A ciò si aggiunga che l'azienda operava in palese violazione delle regole più elementari sulla sicurezza dei luoghi di lavoro, non avendo ottemperato agli obblighi di formazione dei lavoratori, mai sottoposti a visite mediche e costretti a lavorare in condizioni di carenze di tipo igienico e di sicurezza, senza che fossero stati realizzati servizi igienici o forniti dispositivi di protezione e indumenti adeguati e ciò nonostante si facesse ampio utilizzo di fitofarmaci pericolosi per la salute dell'uomo.
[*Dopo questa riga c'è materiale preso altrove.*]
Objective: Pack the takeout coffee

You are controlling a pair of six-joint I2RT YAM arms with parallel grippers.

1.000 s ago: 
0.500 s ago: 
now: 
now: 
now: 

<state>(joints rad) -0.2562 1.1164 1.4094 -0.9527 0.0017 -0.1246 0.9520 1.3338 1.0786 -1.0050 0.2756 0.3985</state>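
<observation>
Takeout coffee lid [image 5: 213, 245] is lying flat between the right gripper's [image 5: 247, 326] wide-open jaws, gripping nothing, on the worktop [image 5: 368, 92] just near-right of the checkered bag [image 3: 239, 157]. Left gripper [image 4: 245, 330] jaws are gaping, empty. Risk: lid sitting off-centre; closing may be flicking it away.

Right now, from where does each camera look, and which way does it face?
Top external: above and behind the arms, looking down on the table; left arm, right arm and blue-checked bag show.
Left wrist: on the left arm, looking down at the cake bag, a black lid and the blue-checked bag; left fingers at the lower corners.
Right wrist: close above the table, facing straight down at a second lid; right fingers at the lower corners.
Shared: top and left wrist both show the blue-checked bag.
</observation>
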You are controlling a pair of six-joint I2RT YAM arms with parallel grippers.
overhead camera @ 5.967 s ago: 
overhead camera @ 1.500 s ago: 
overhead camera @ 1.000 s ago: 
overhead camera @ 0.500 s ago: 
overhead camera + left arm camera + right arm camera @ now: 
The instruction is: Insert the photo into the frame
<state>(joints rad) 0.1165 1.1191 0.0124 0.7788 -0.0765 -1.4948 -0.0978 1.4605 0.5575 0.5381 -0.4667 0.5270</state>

Il Tribunale, dopo aver riportato nella ordinanza stralci significativi delle propalazioni accusatorie, inerenti alle condizioni lavorative cui le persone offese erano sottoposte e dei dialoghi nei quali gli indagati sostanzialmente denunciavano il sistema praticato, così comprovando la propria partecipazione alla sistematica attività illegale posta in essere nell'azienda di riferimento, in molti casi manifestando anche preoccupazione per l'eventuale rinvenimento nel prodotto agricolo di tracce delle sostanze chimiche pericolose utilizzate, ha dato conto anche dei tentativi approntati da tutti gli indagati in occasione degli accessi della P.G. operante, intesi a nascondere le tracce degli illeciti in atto.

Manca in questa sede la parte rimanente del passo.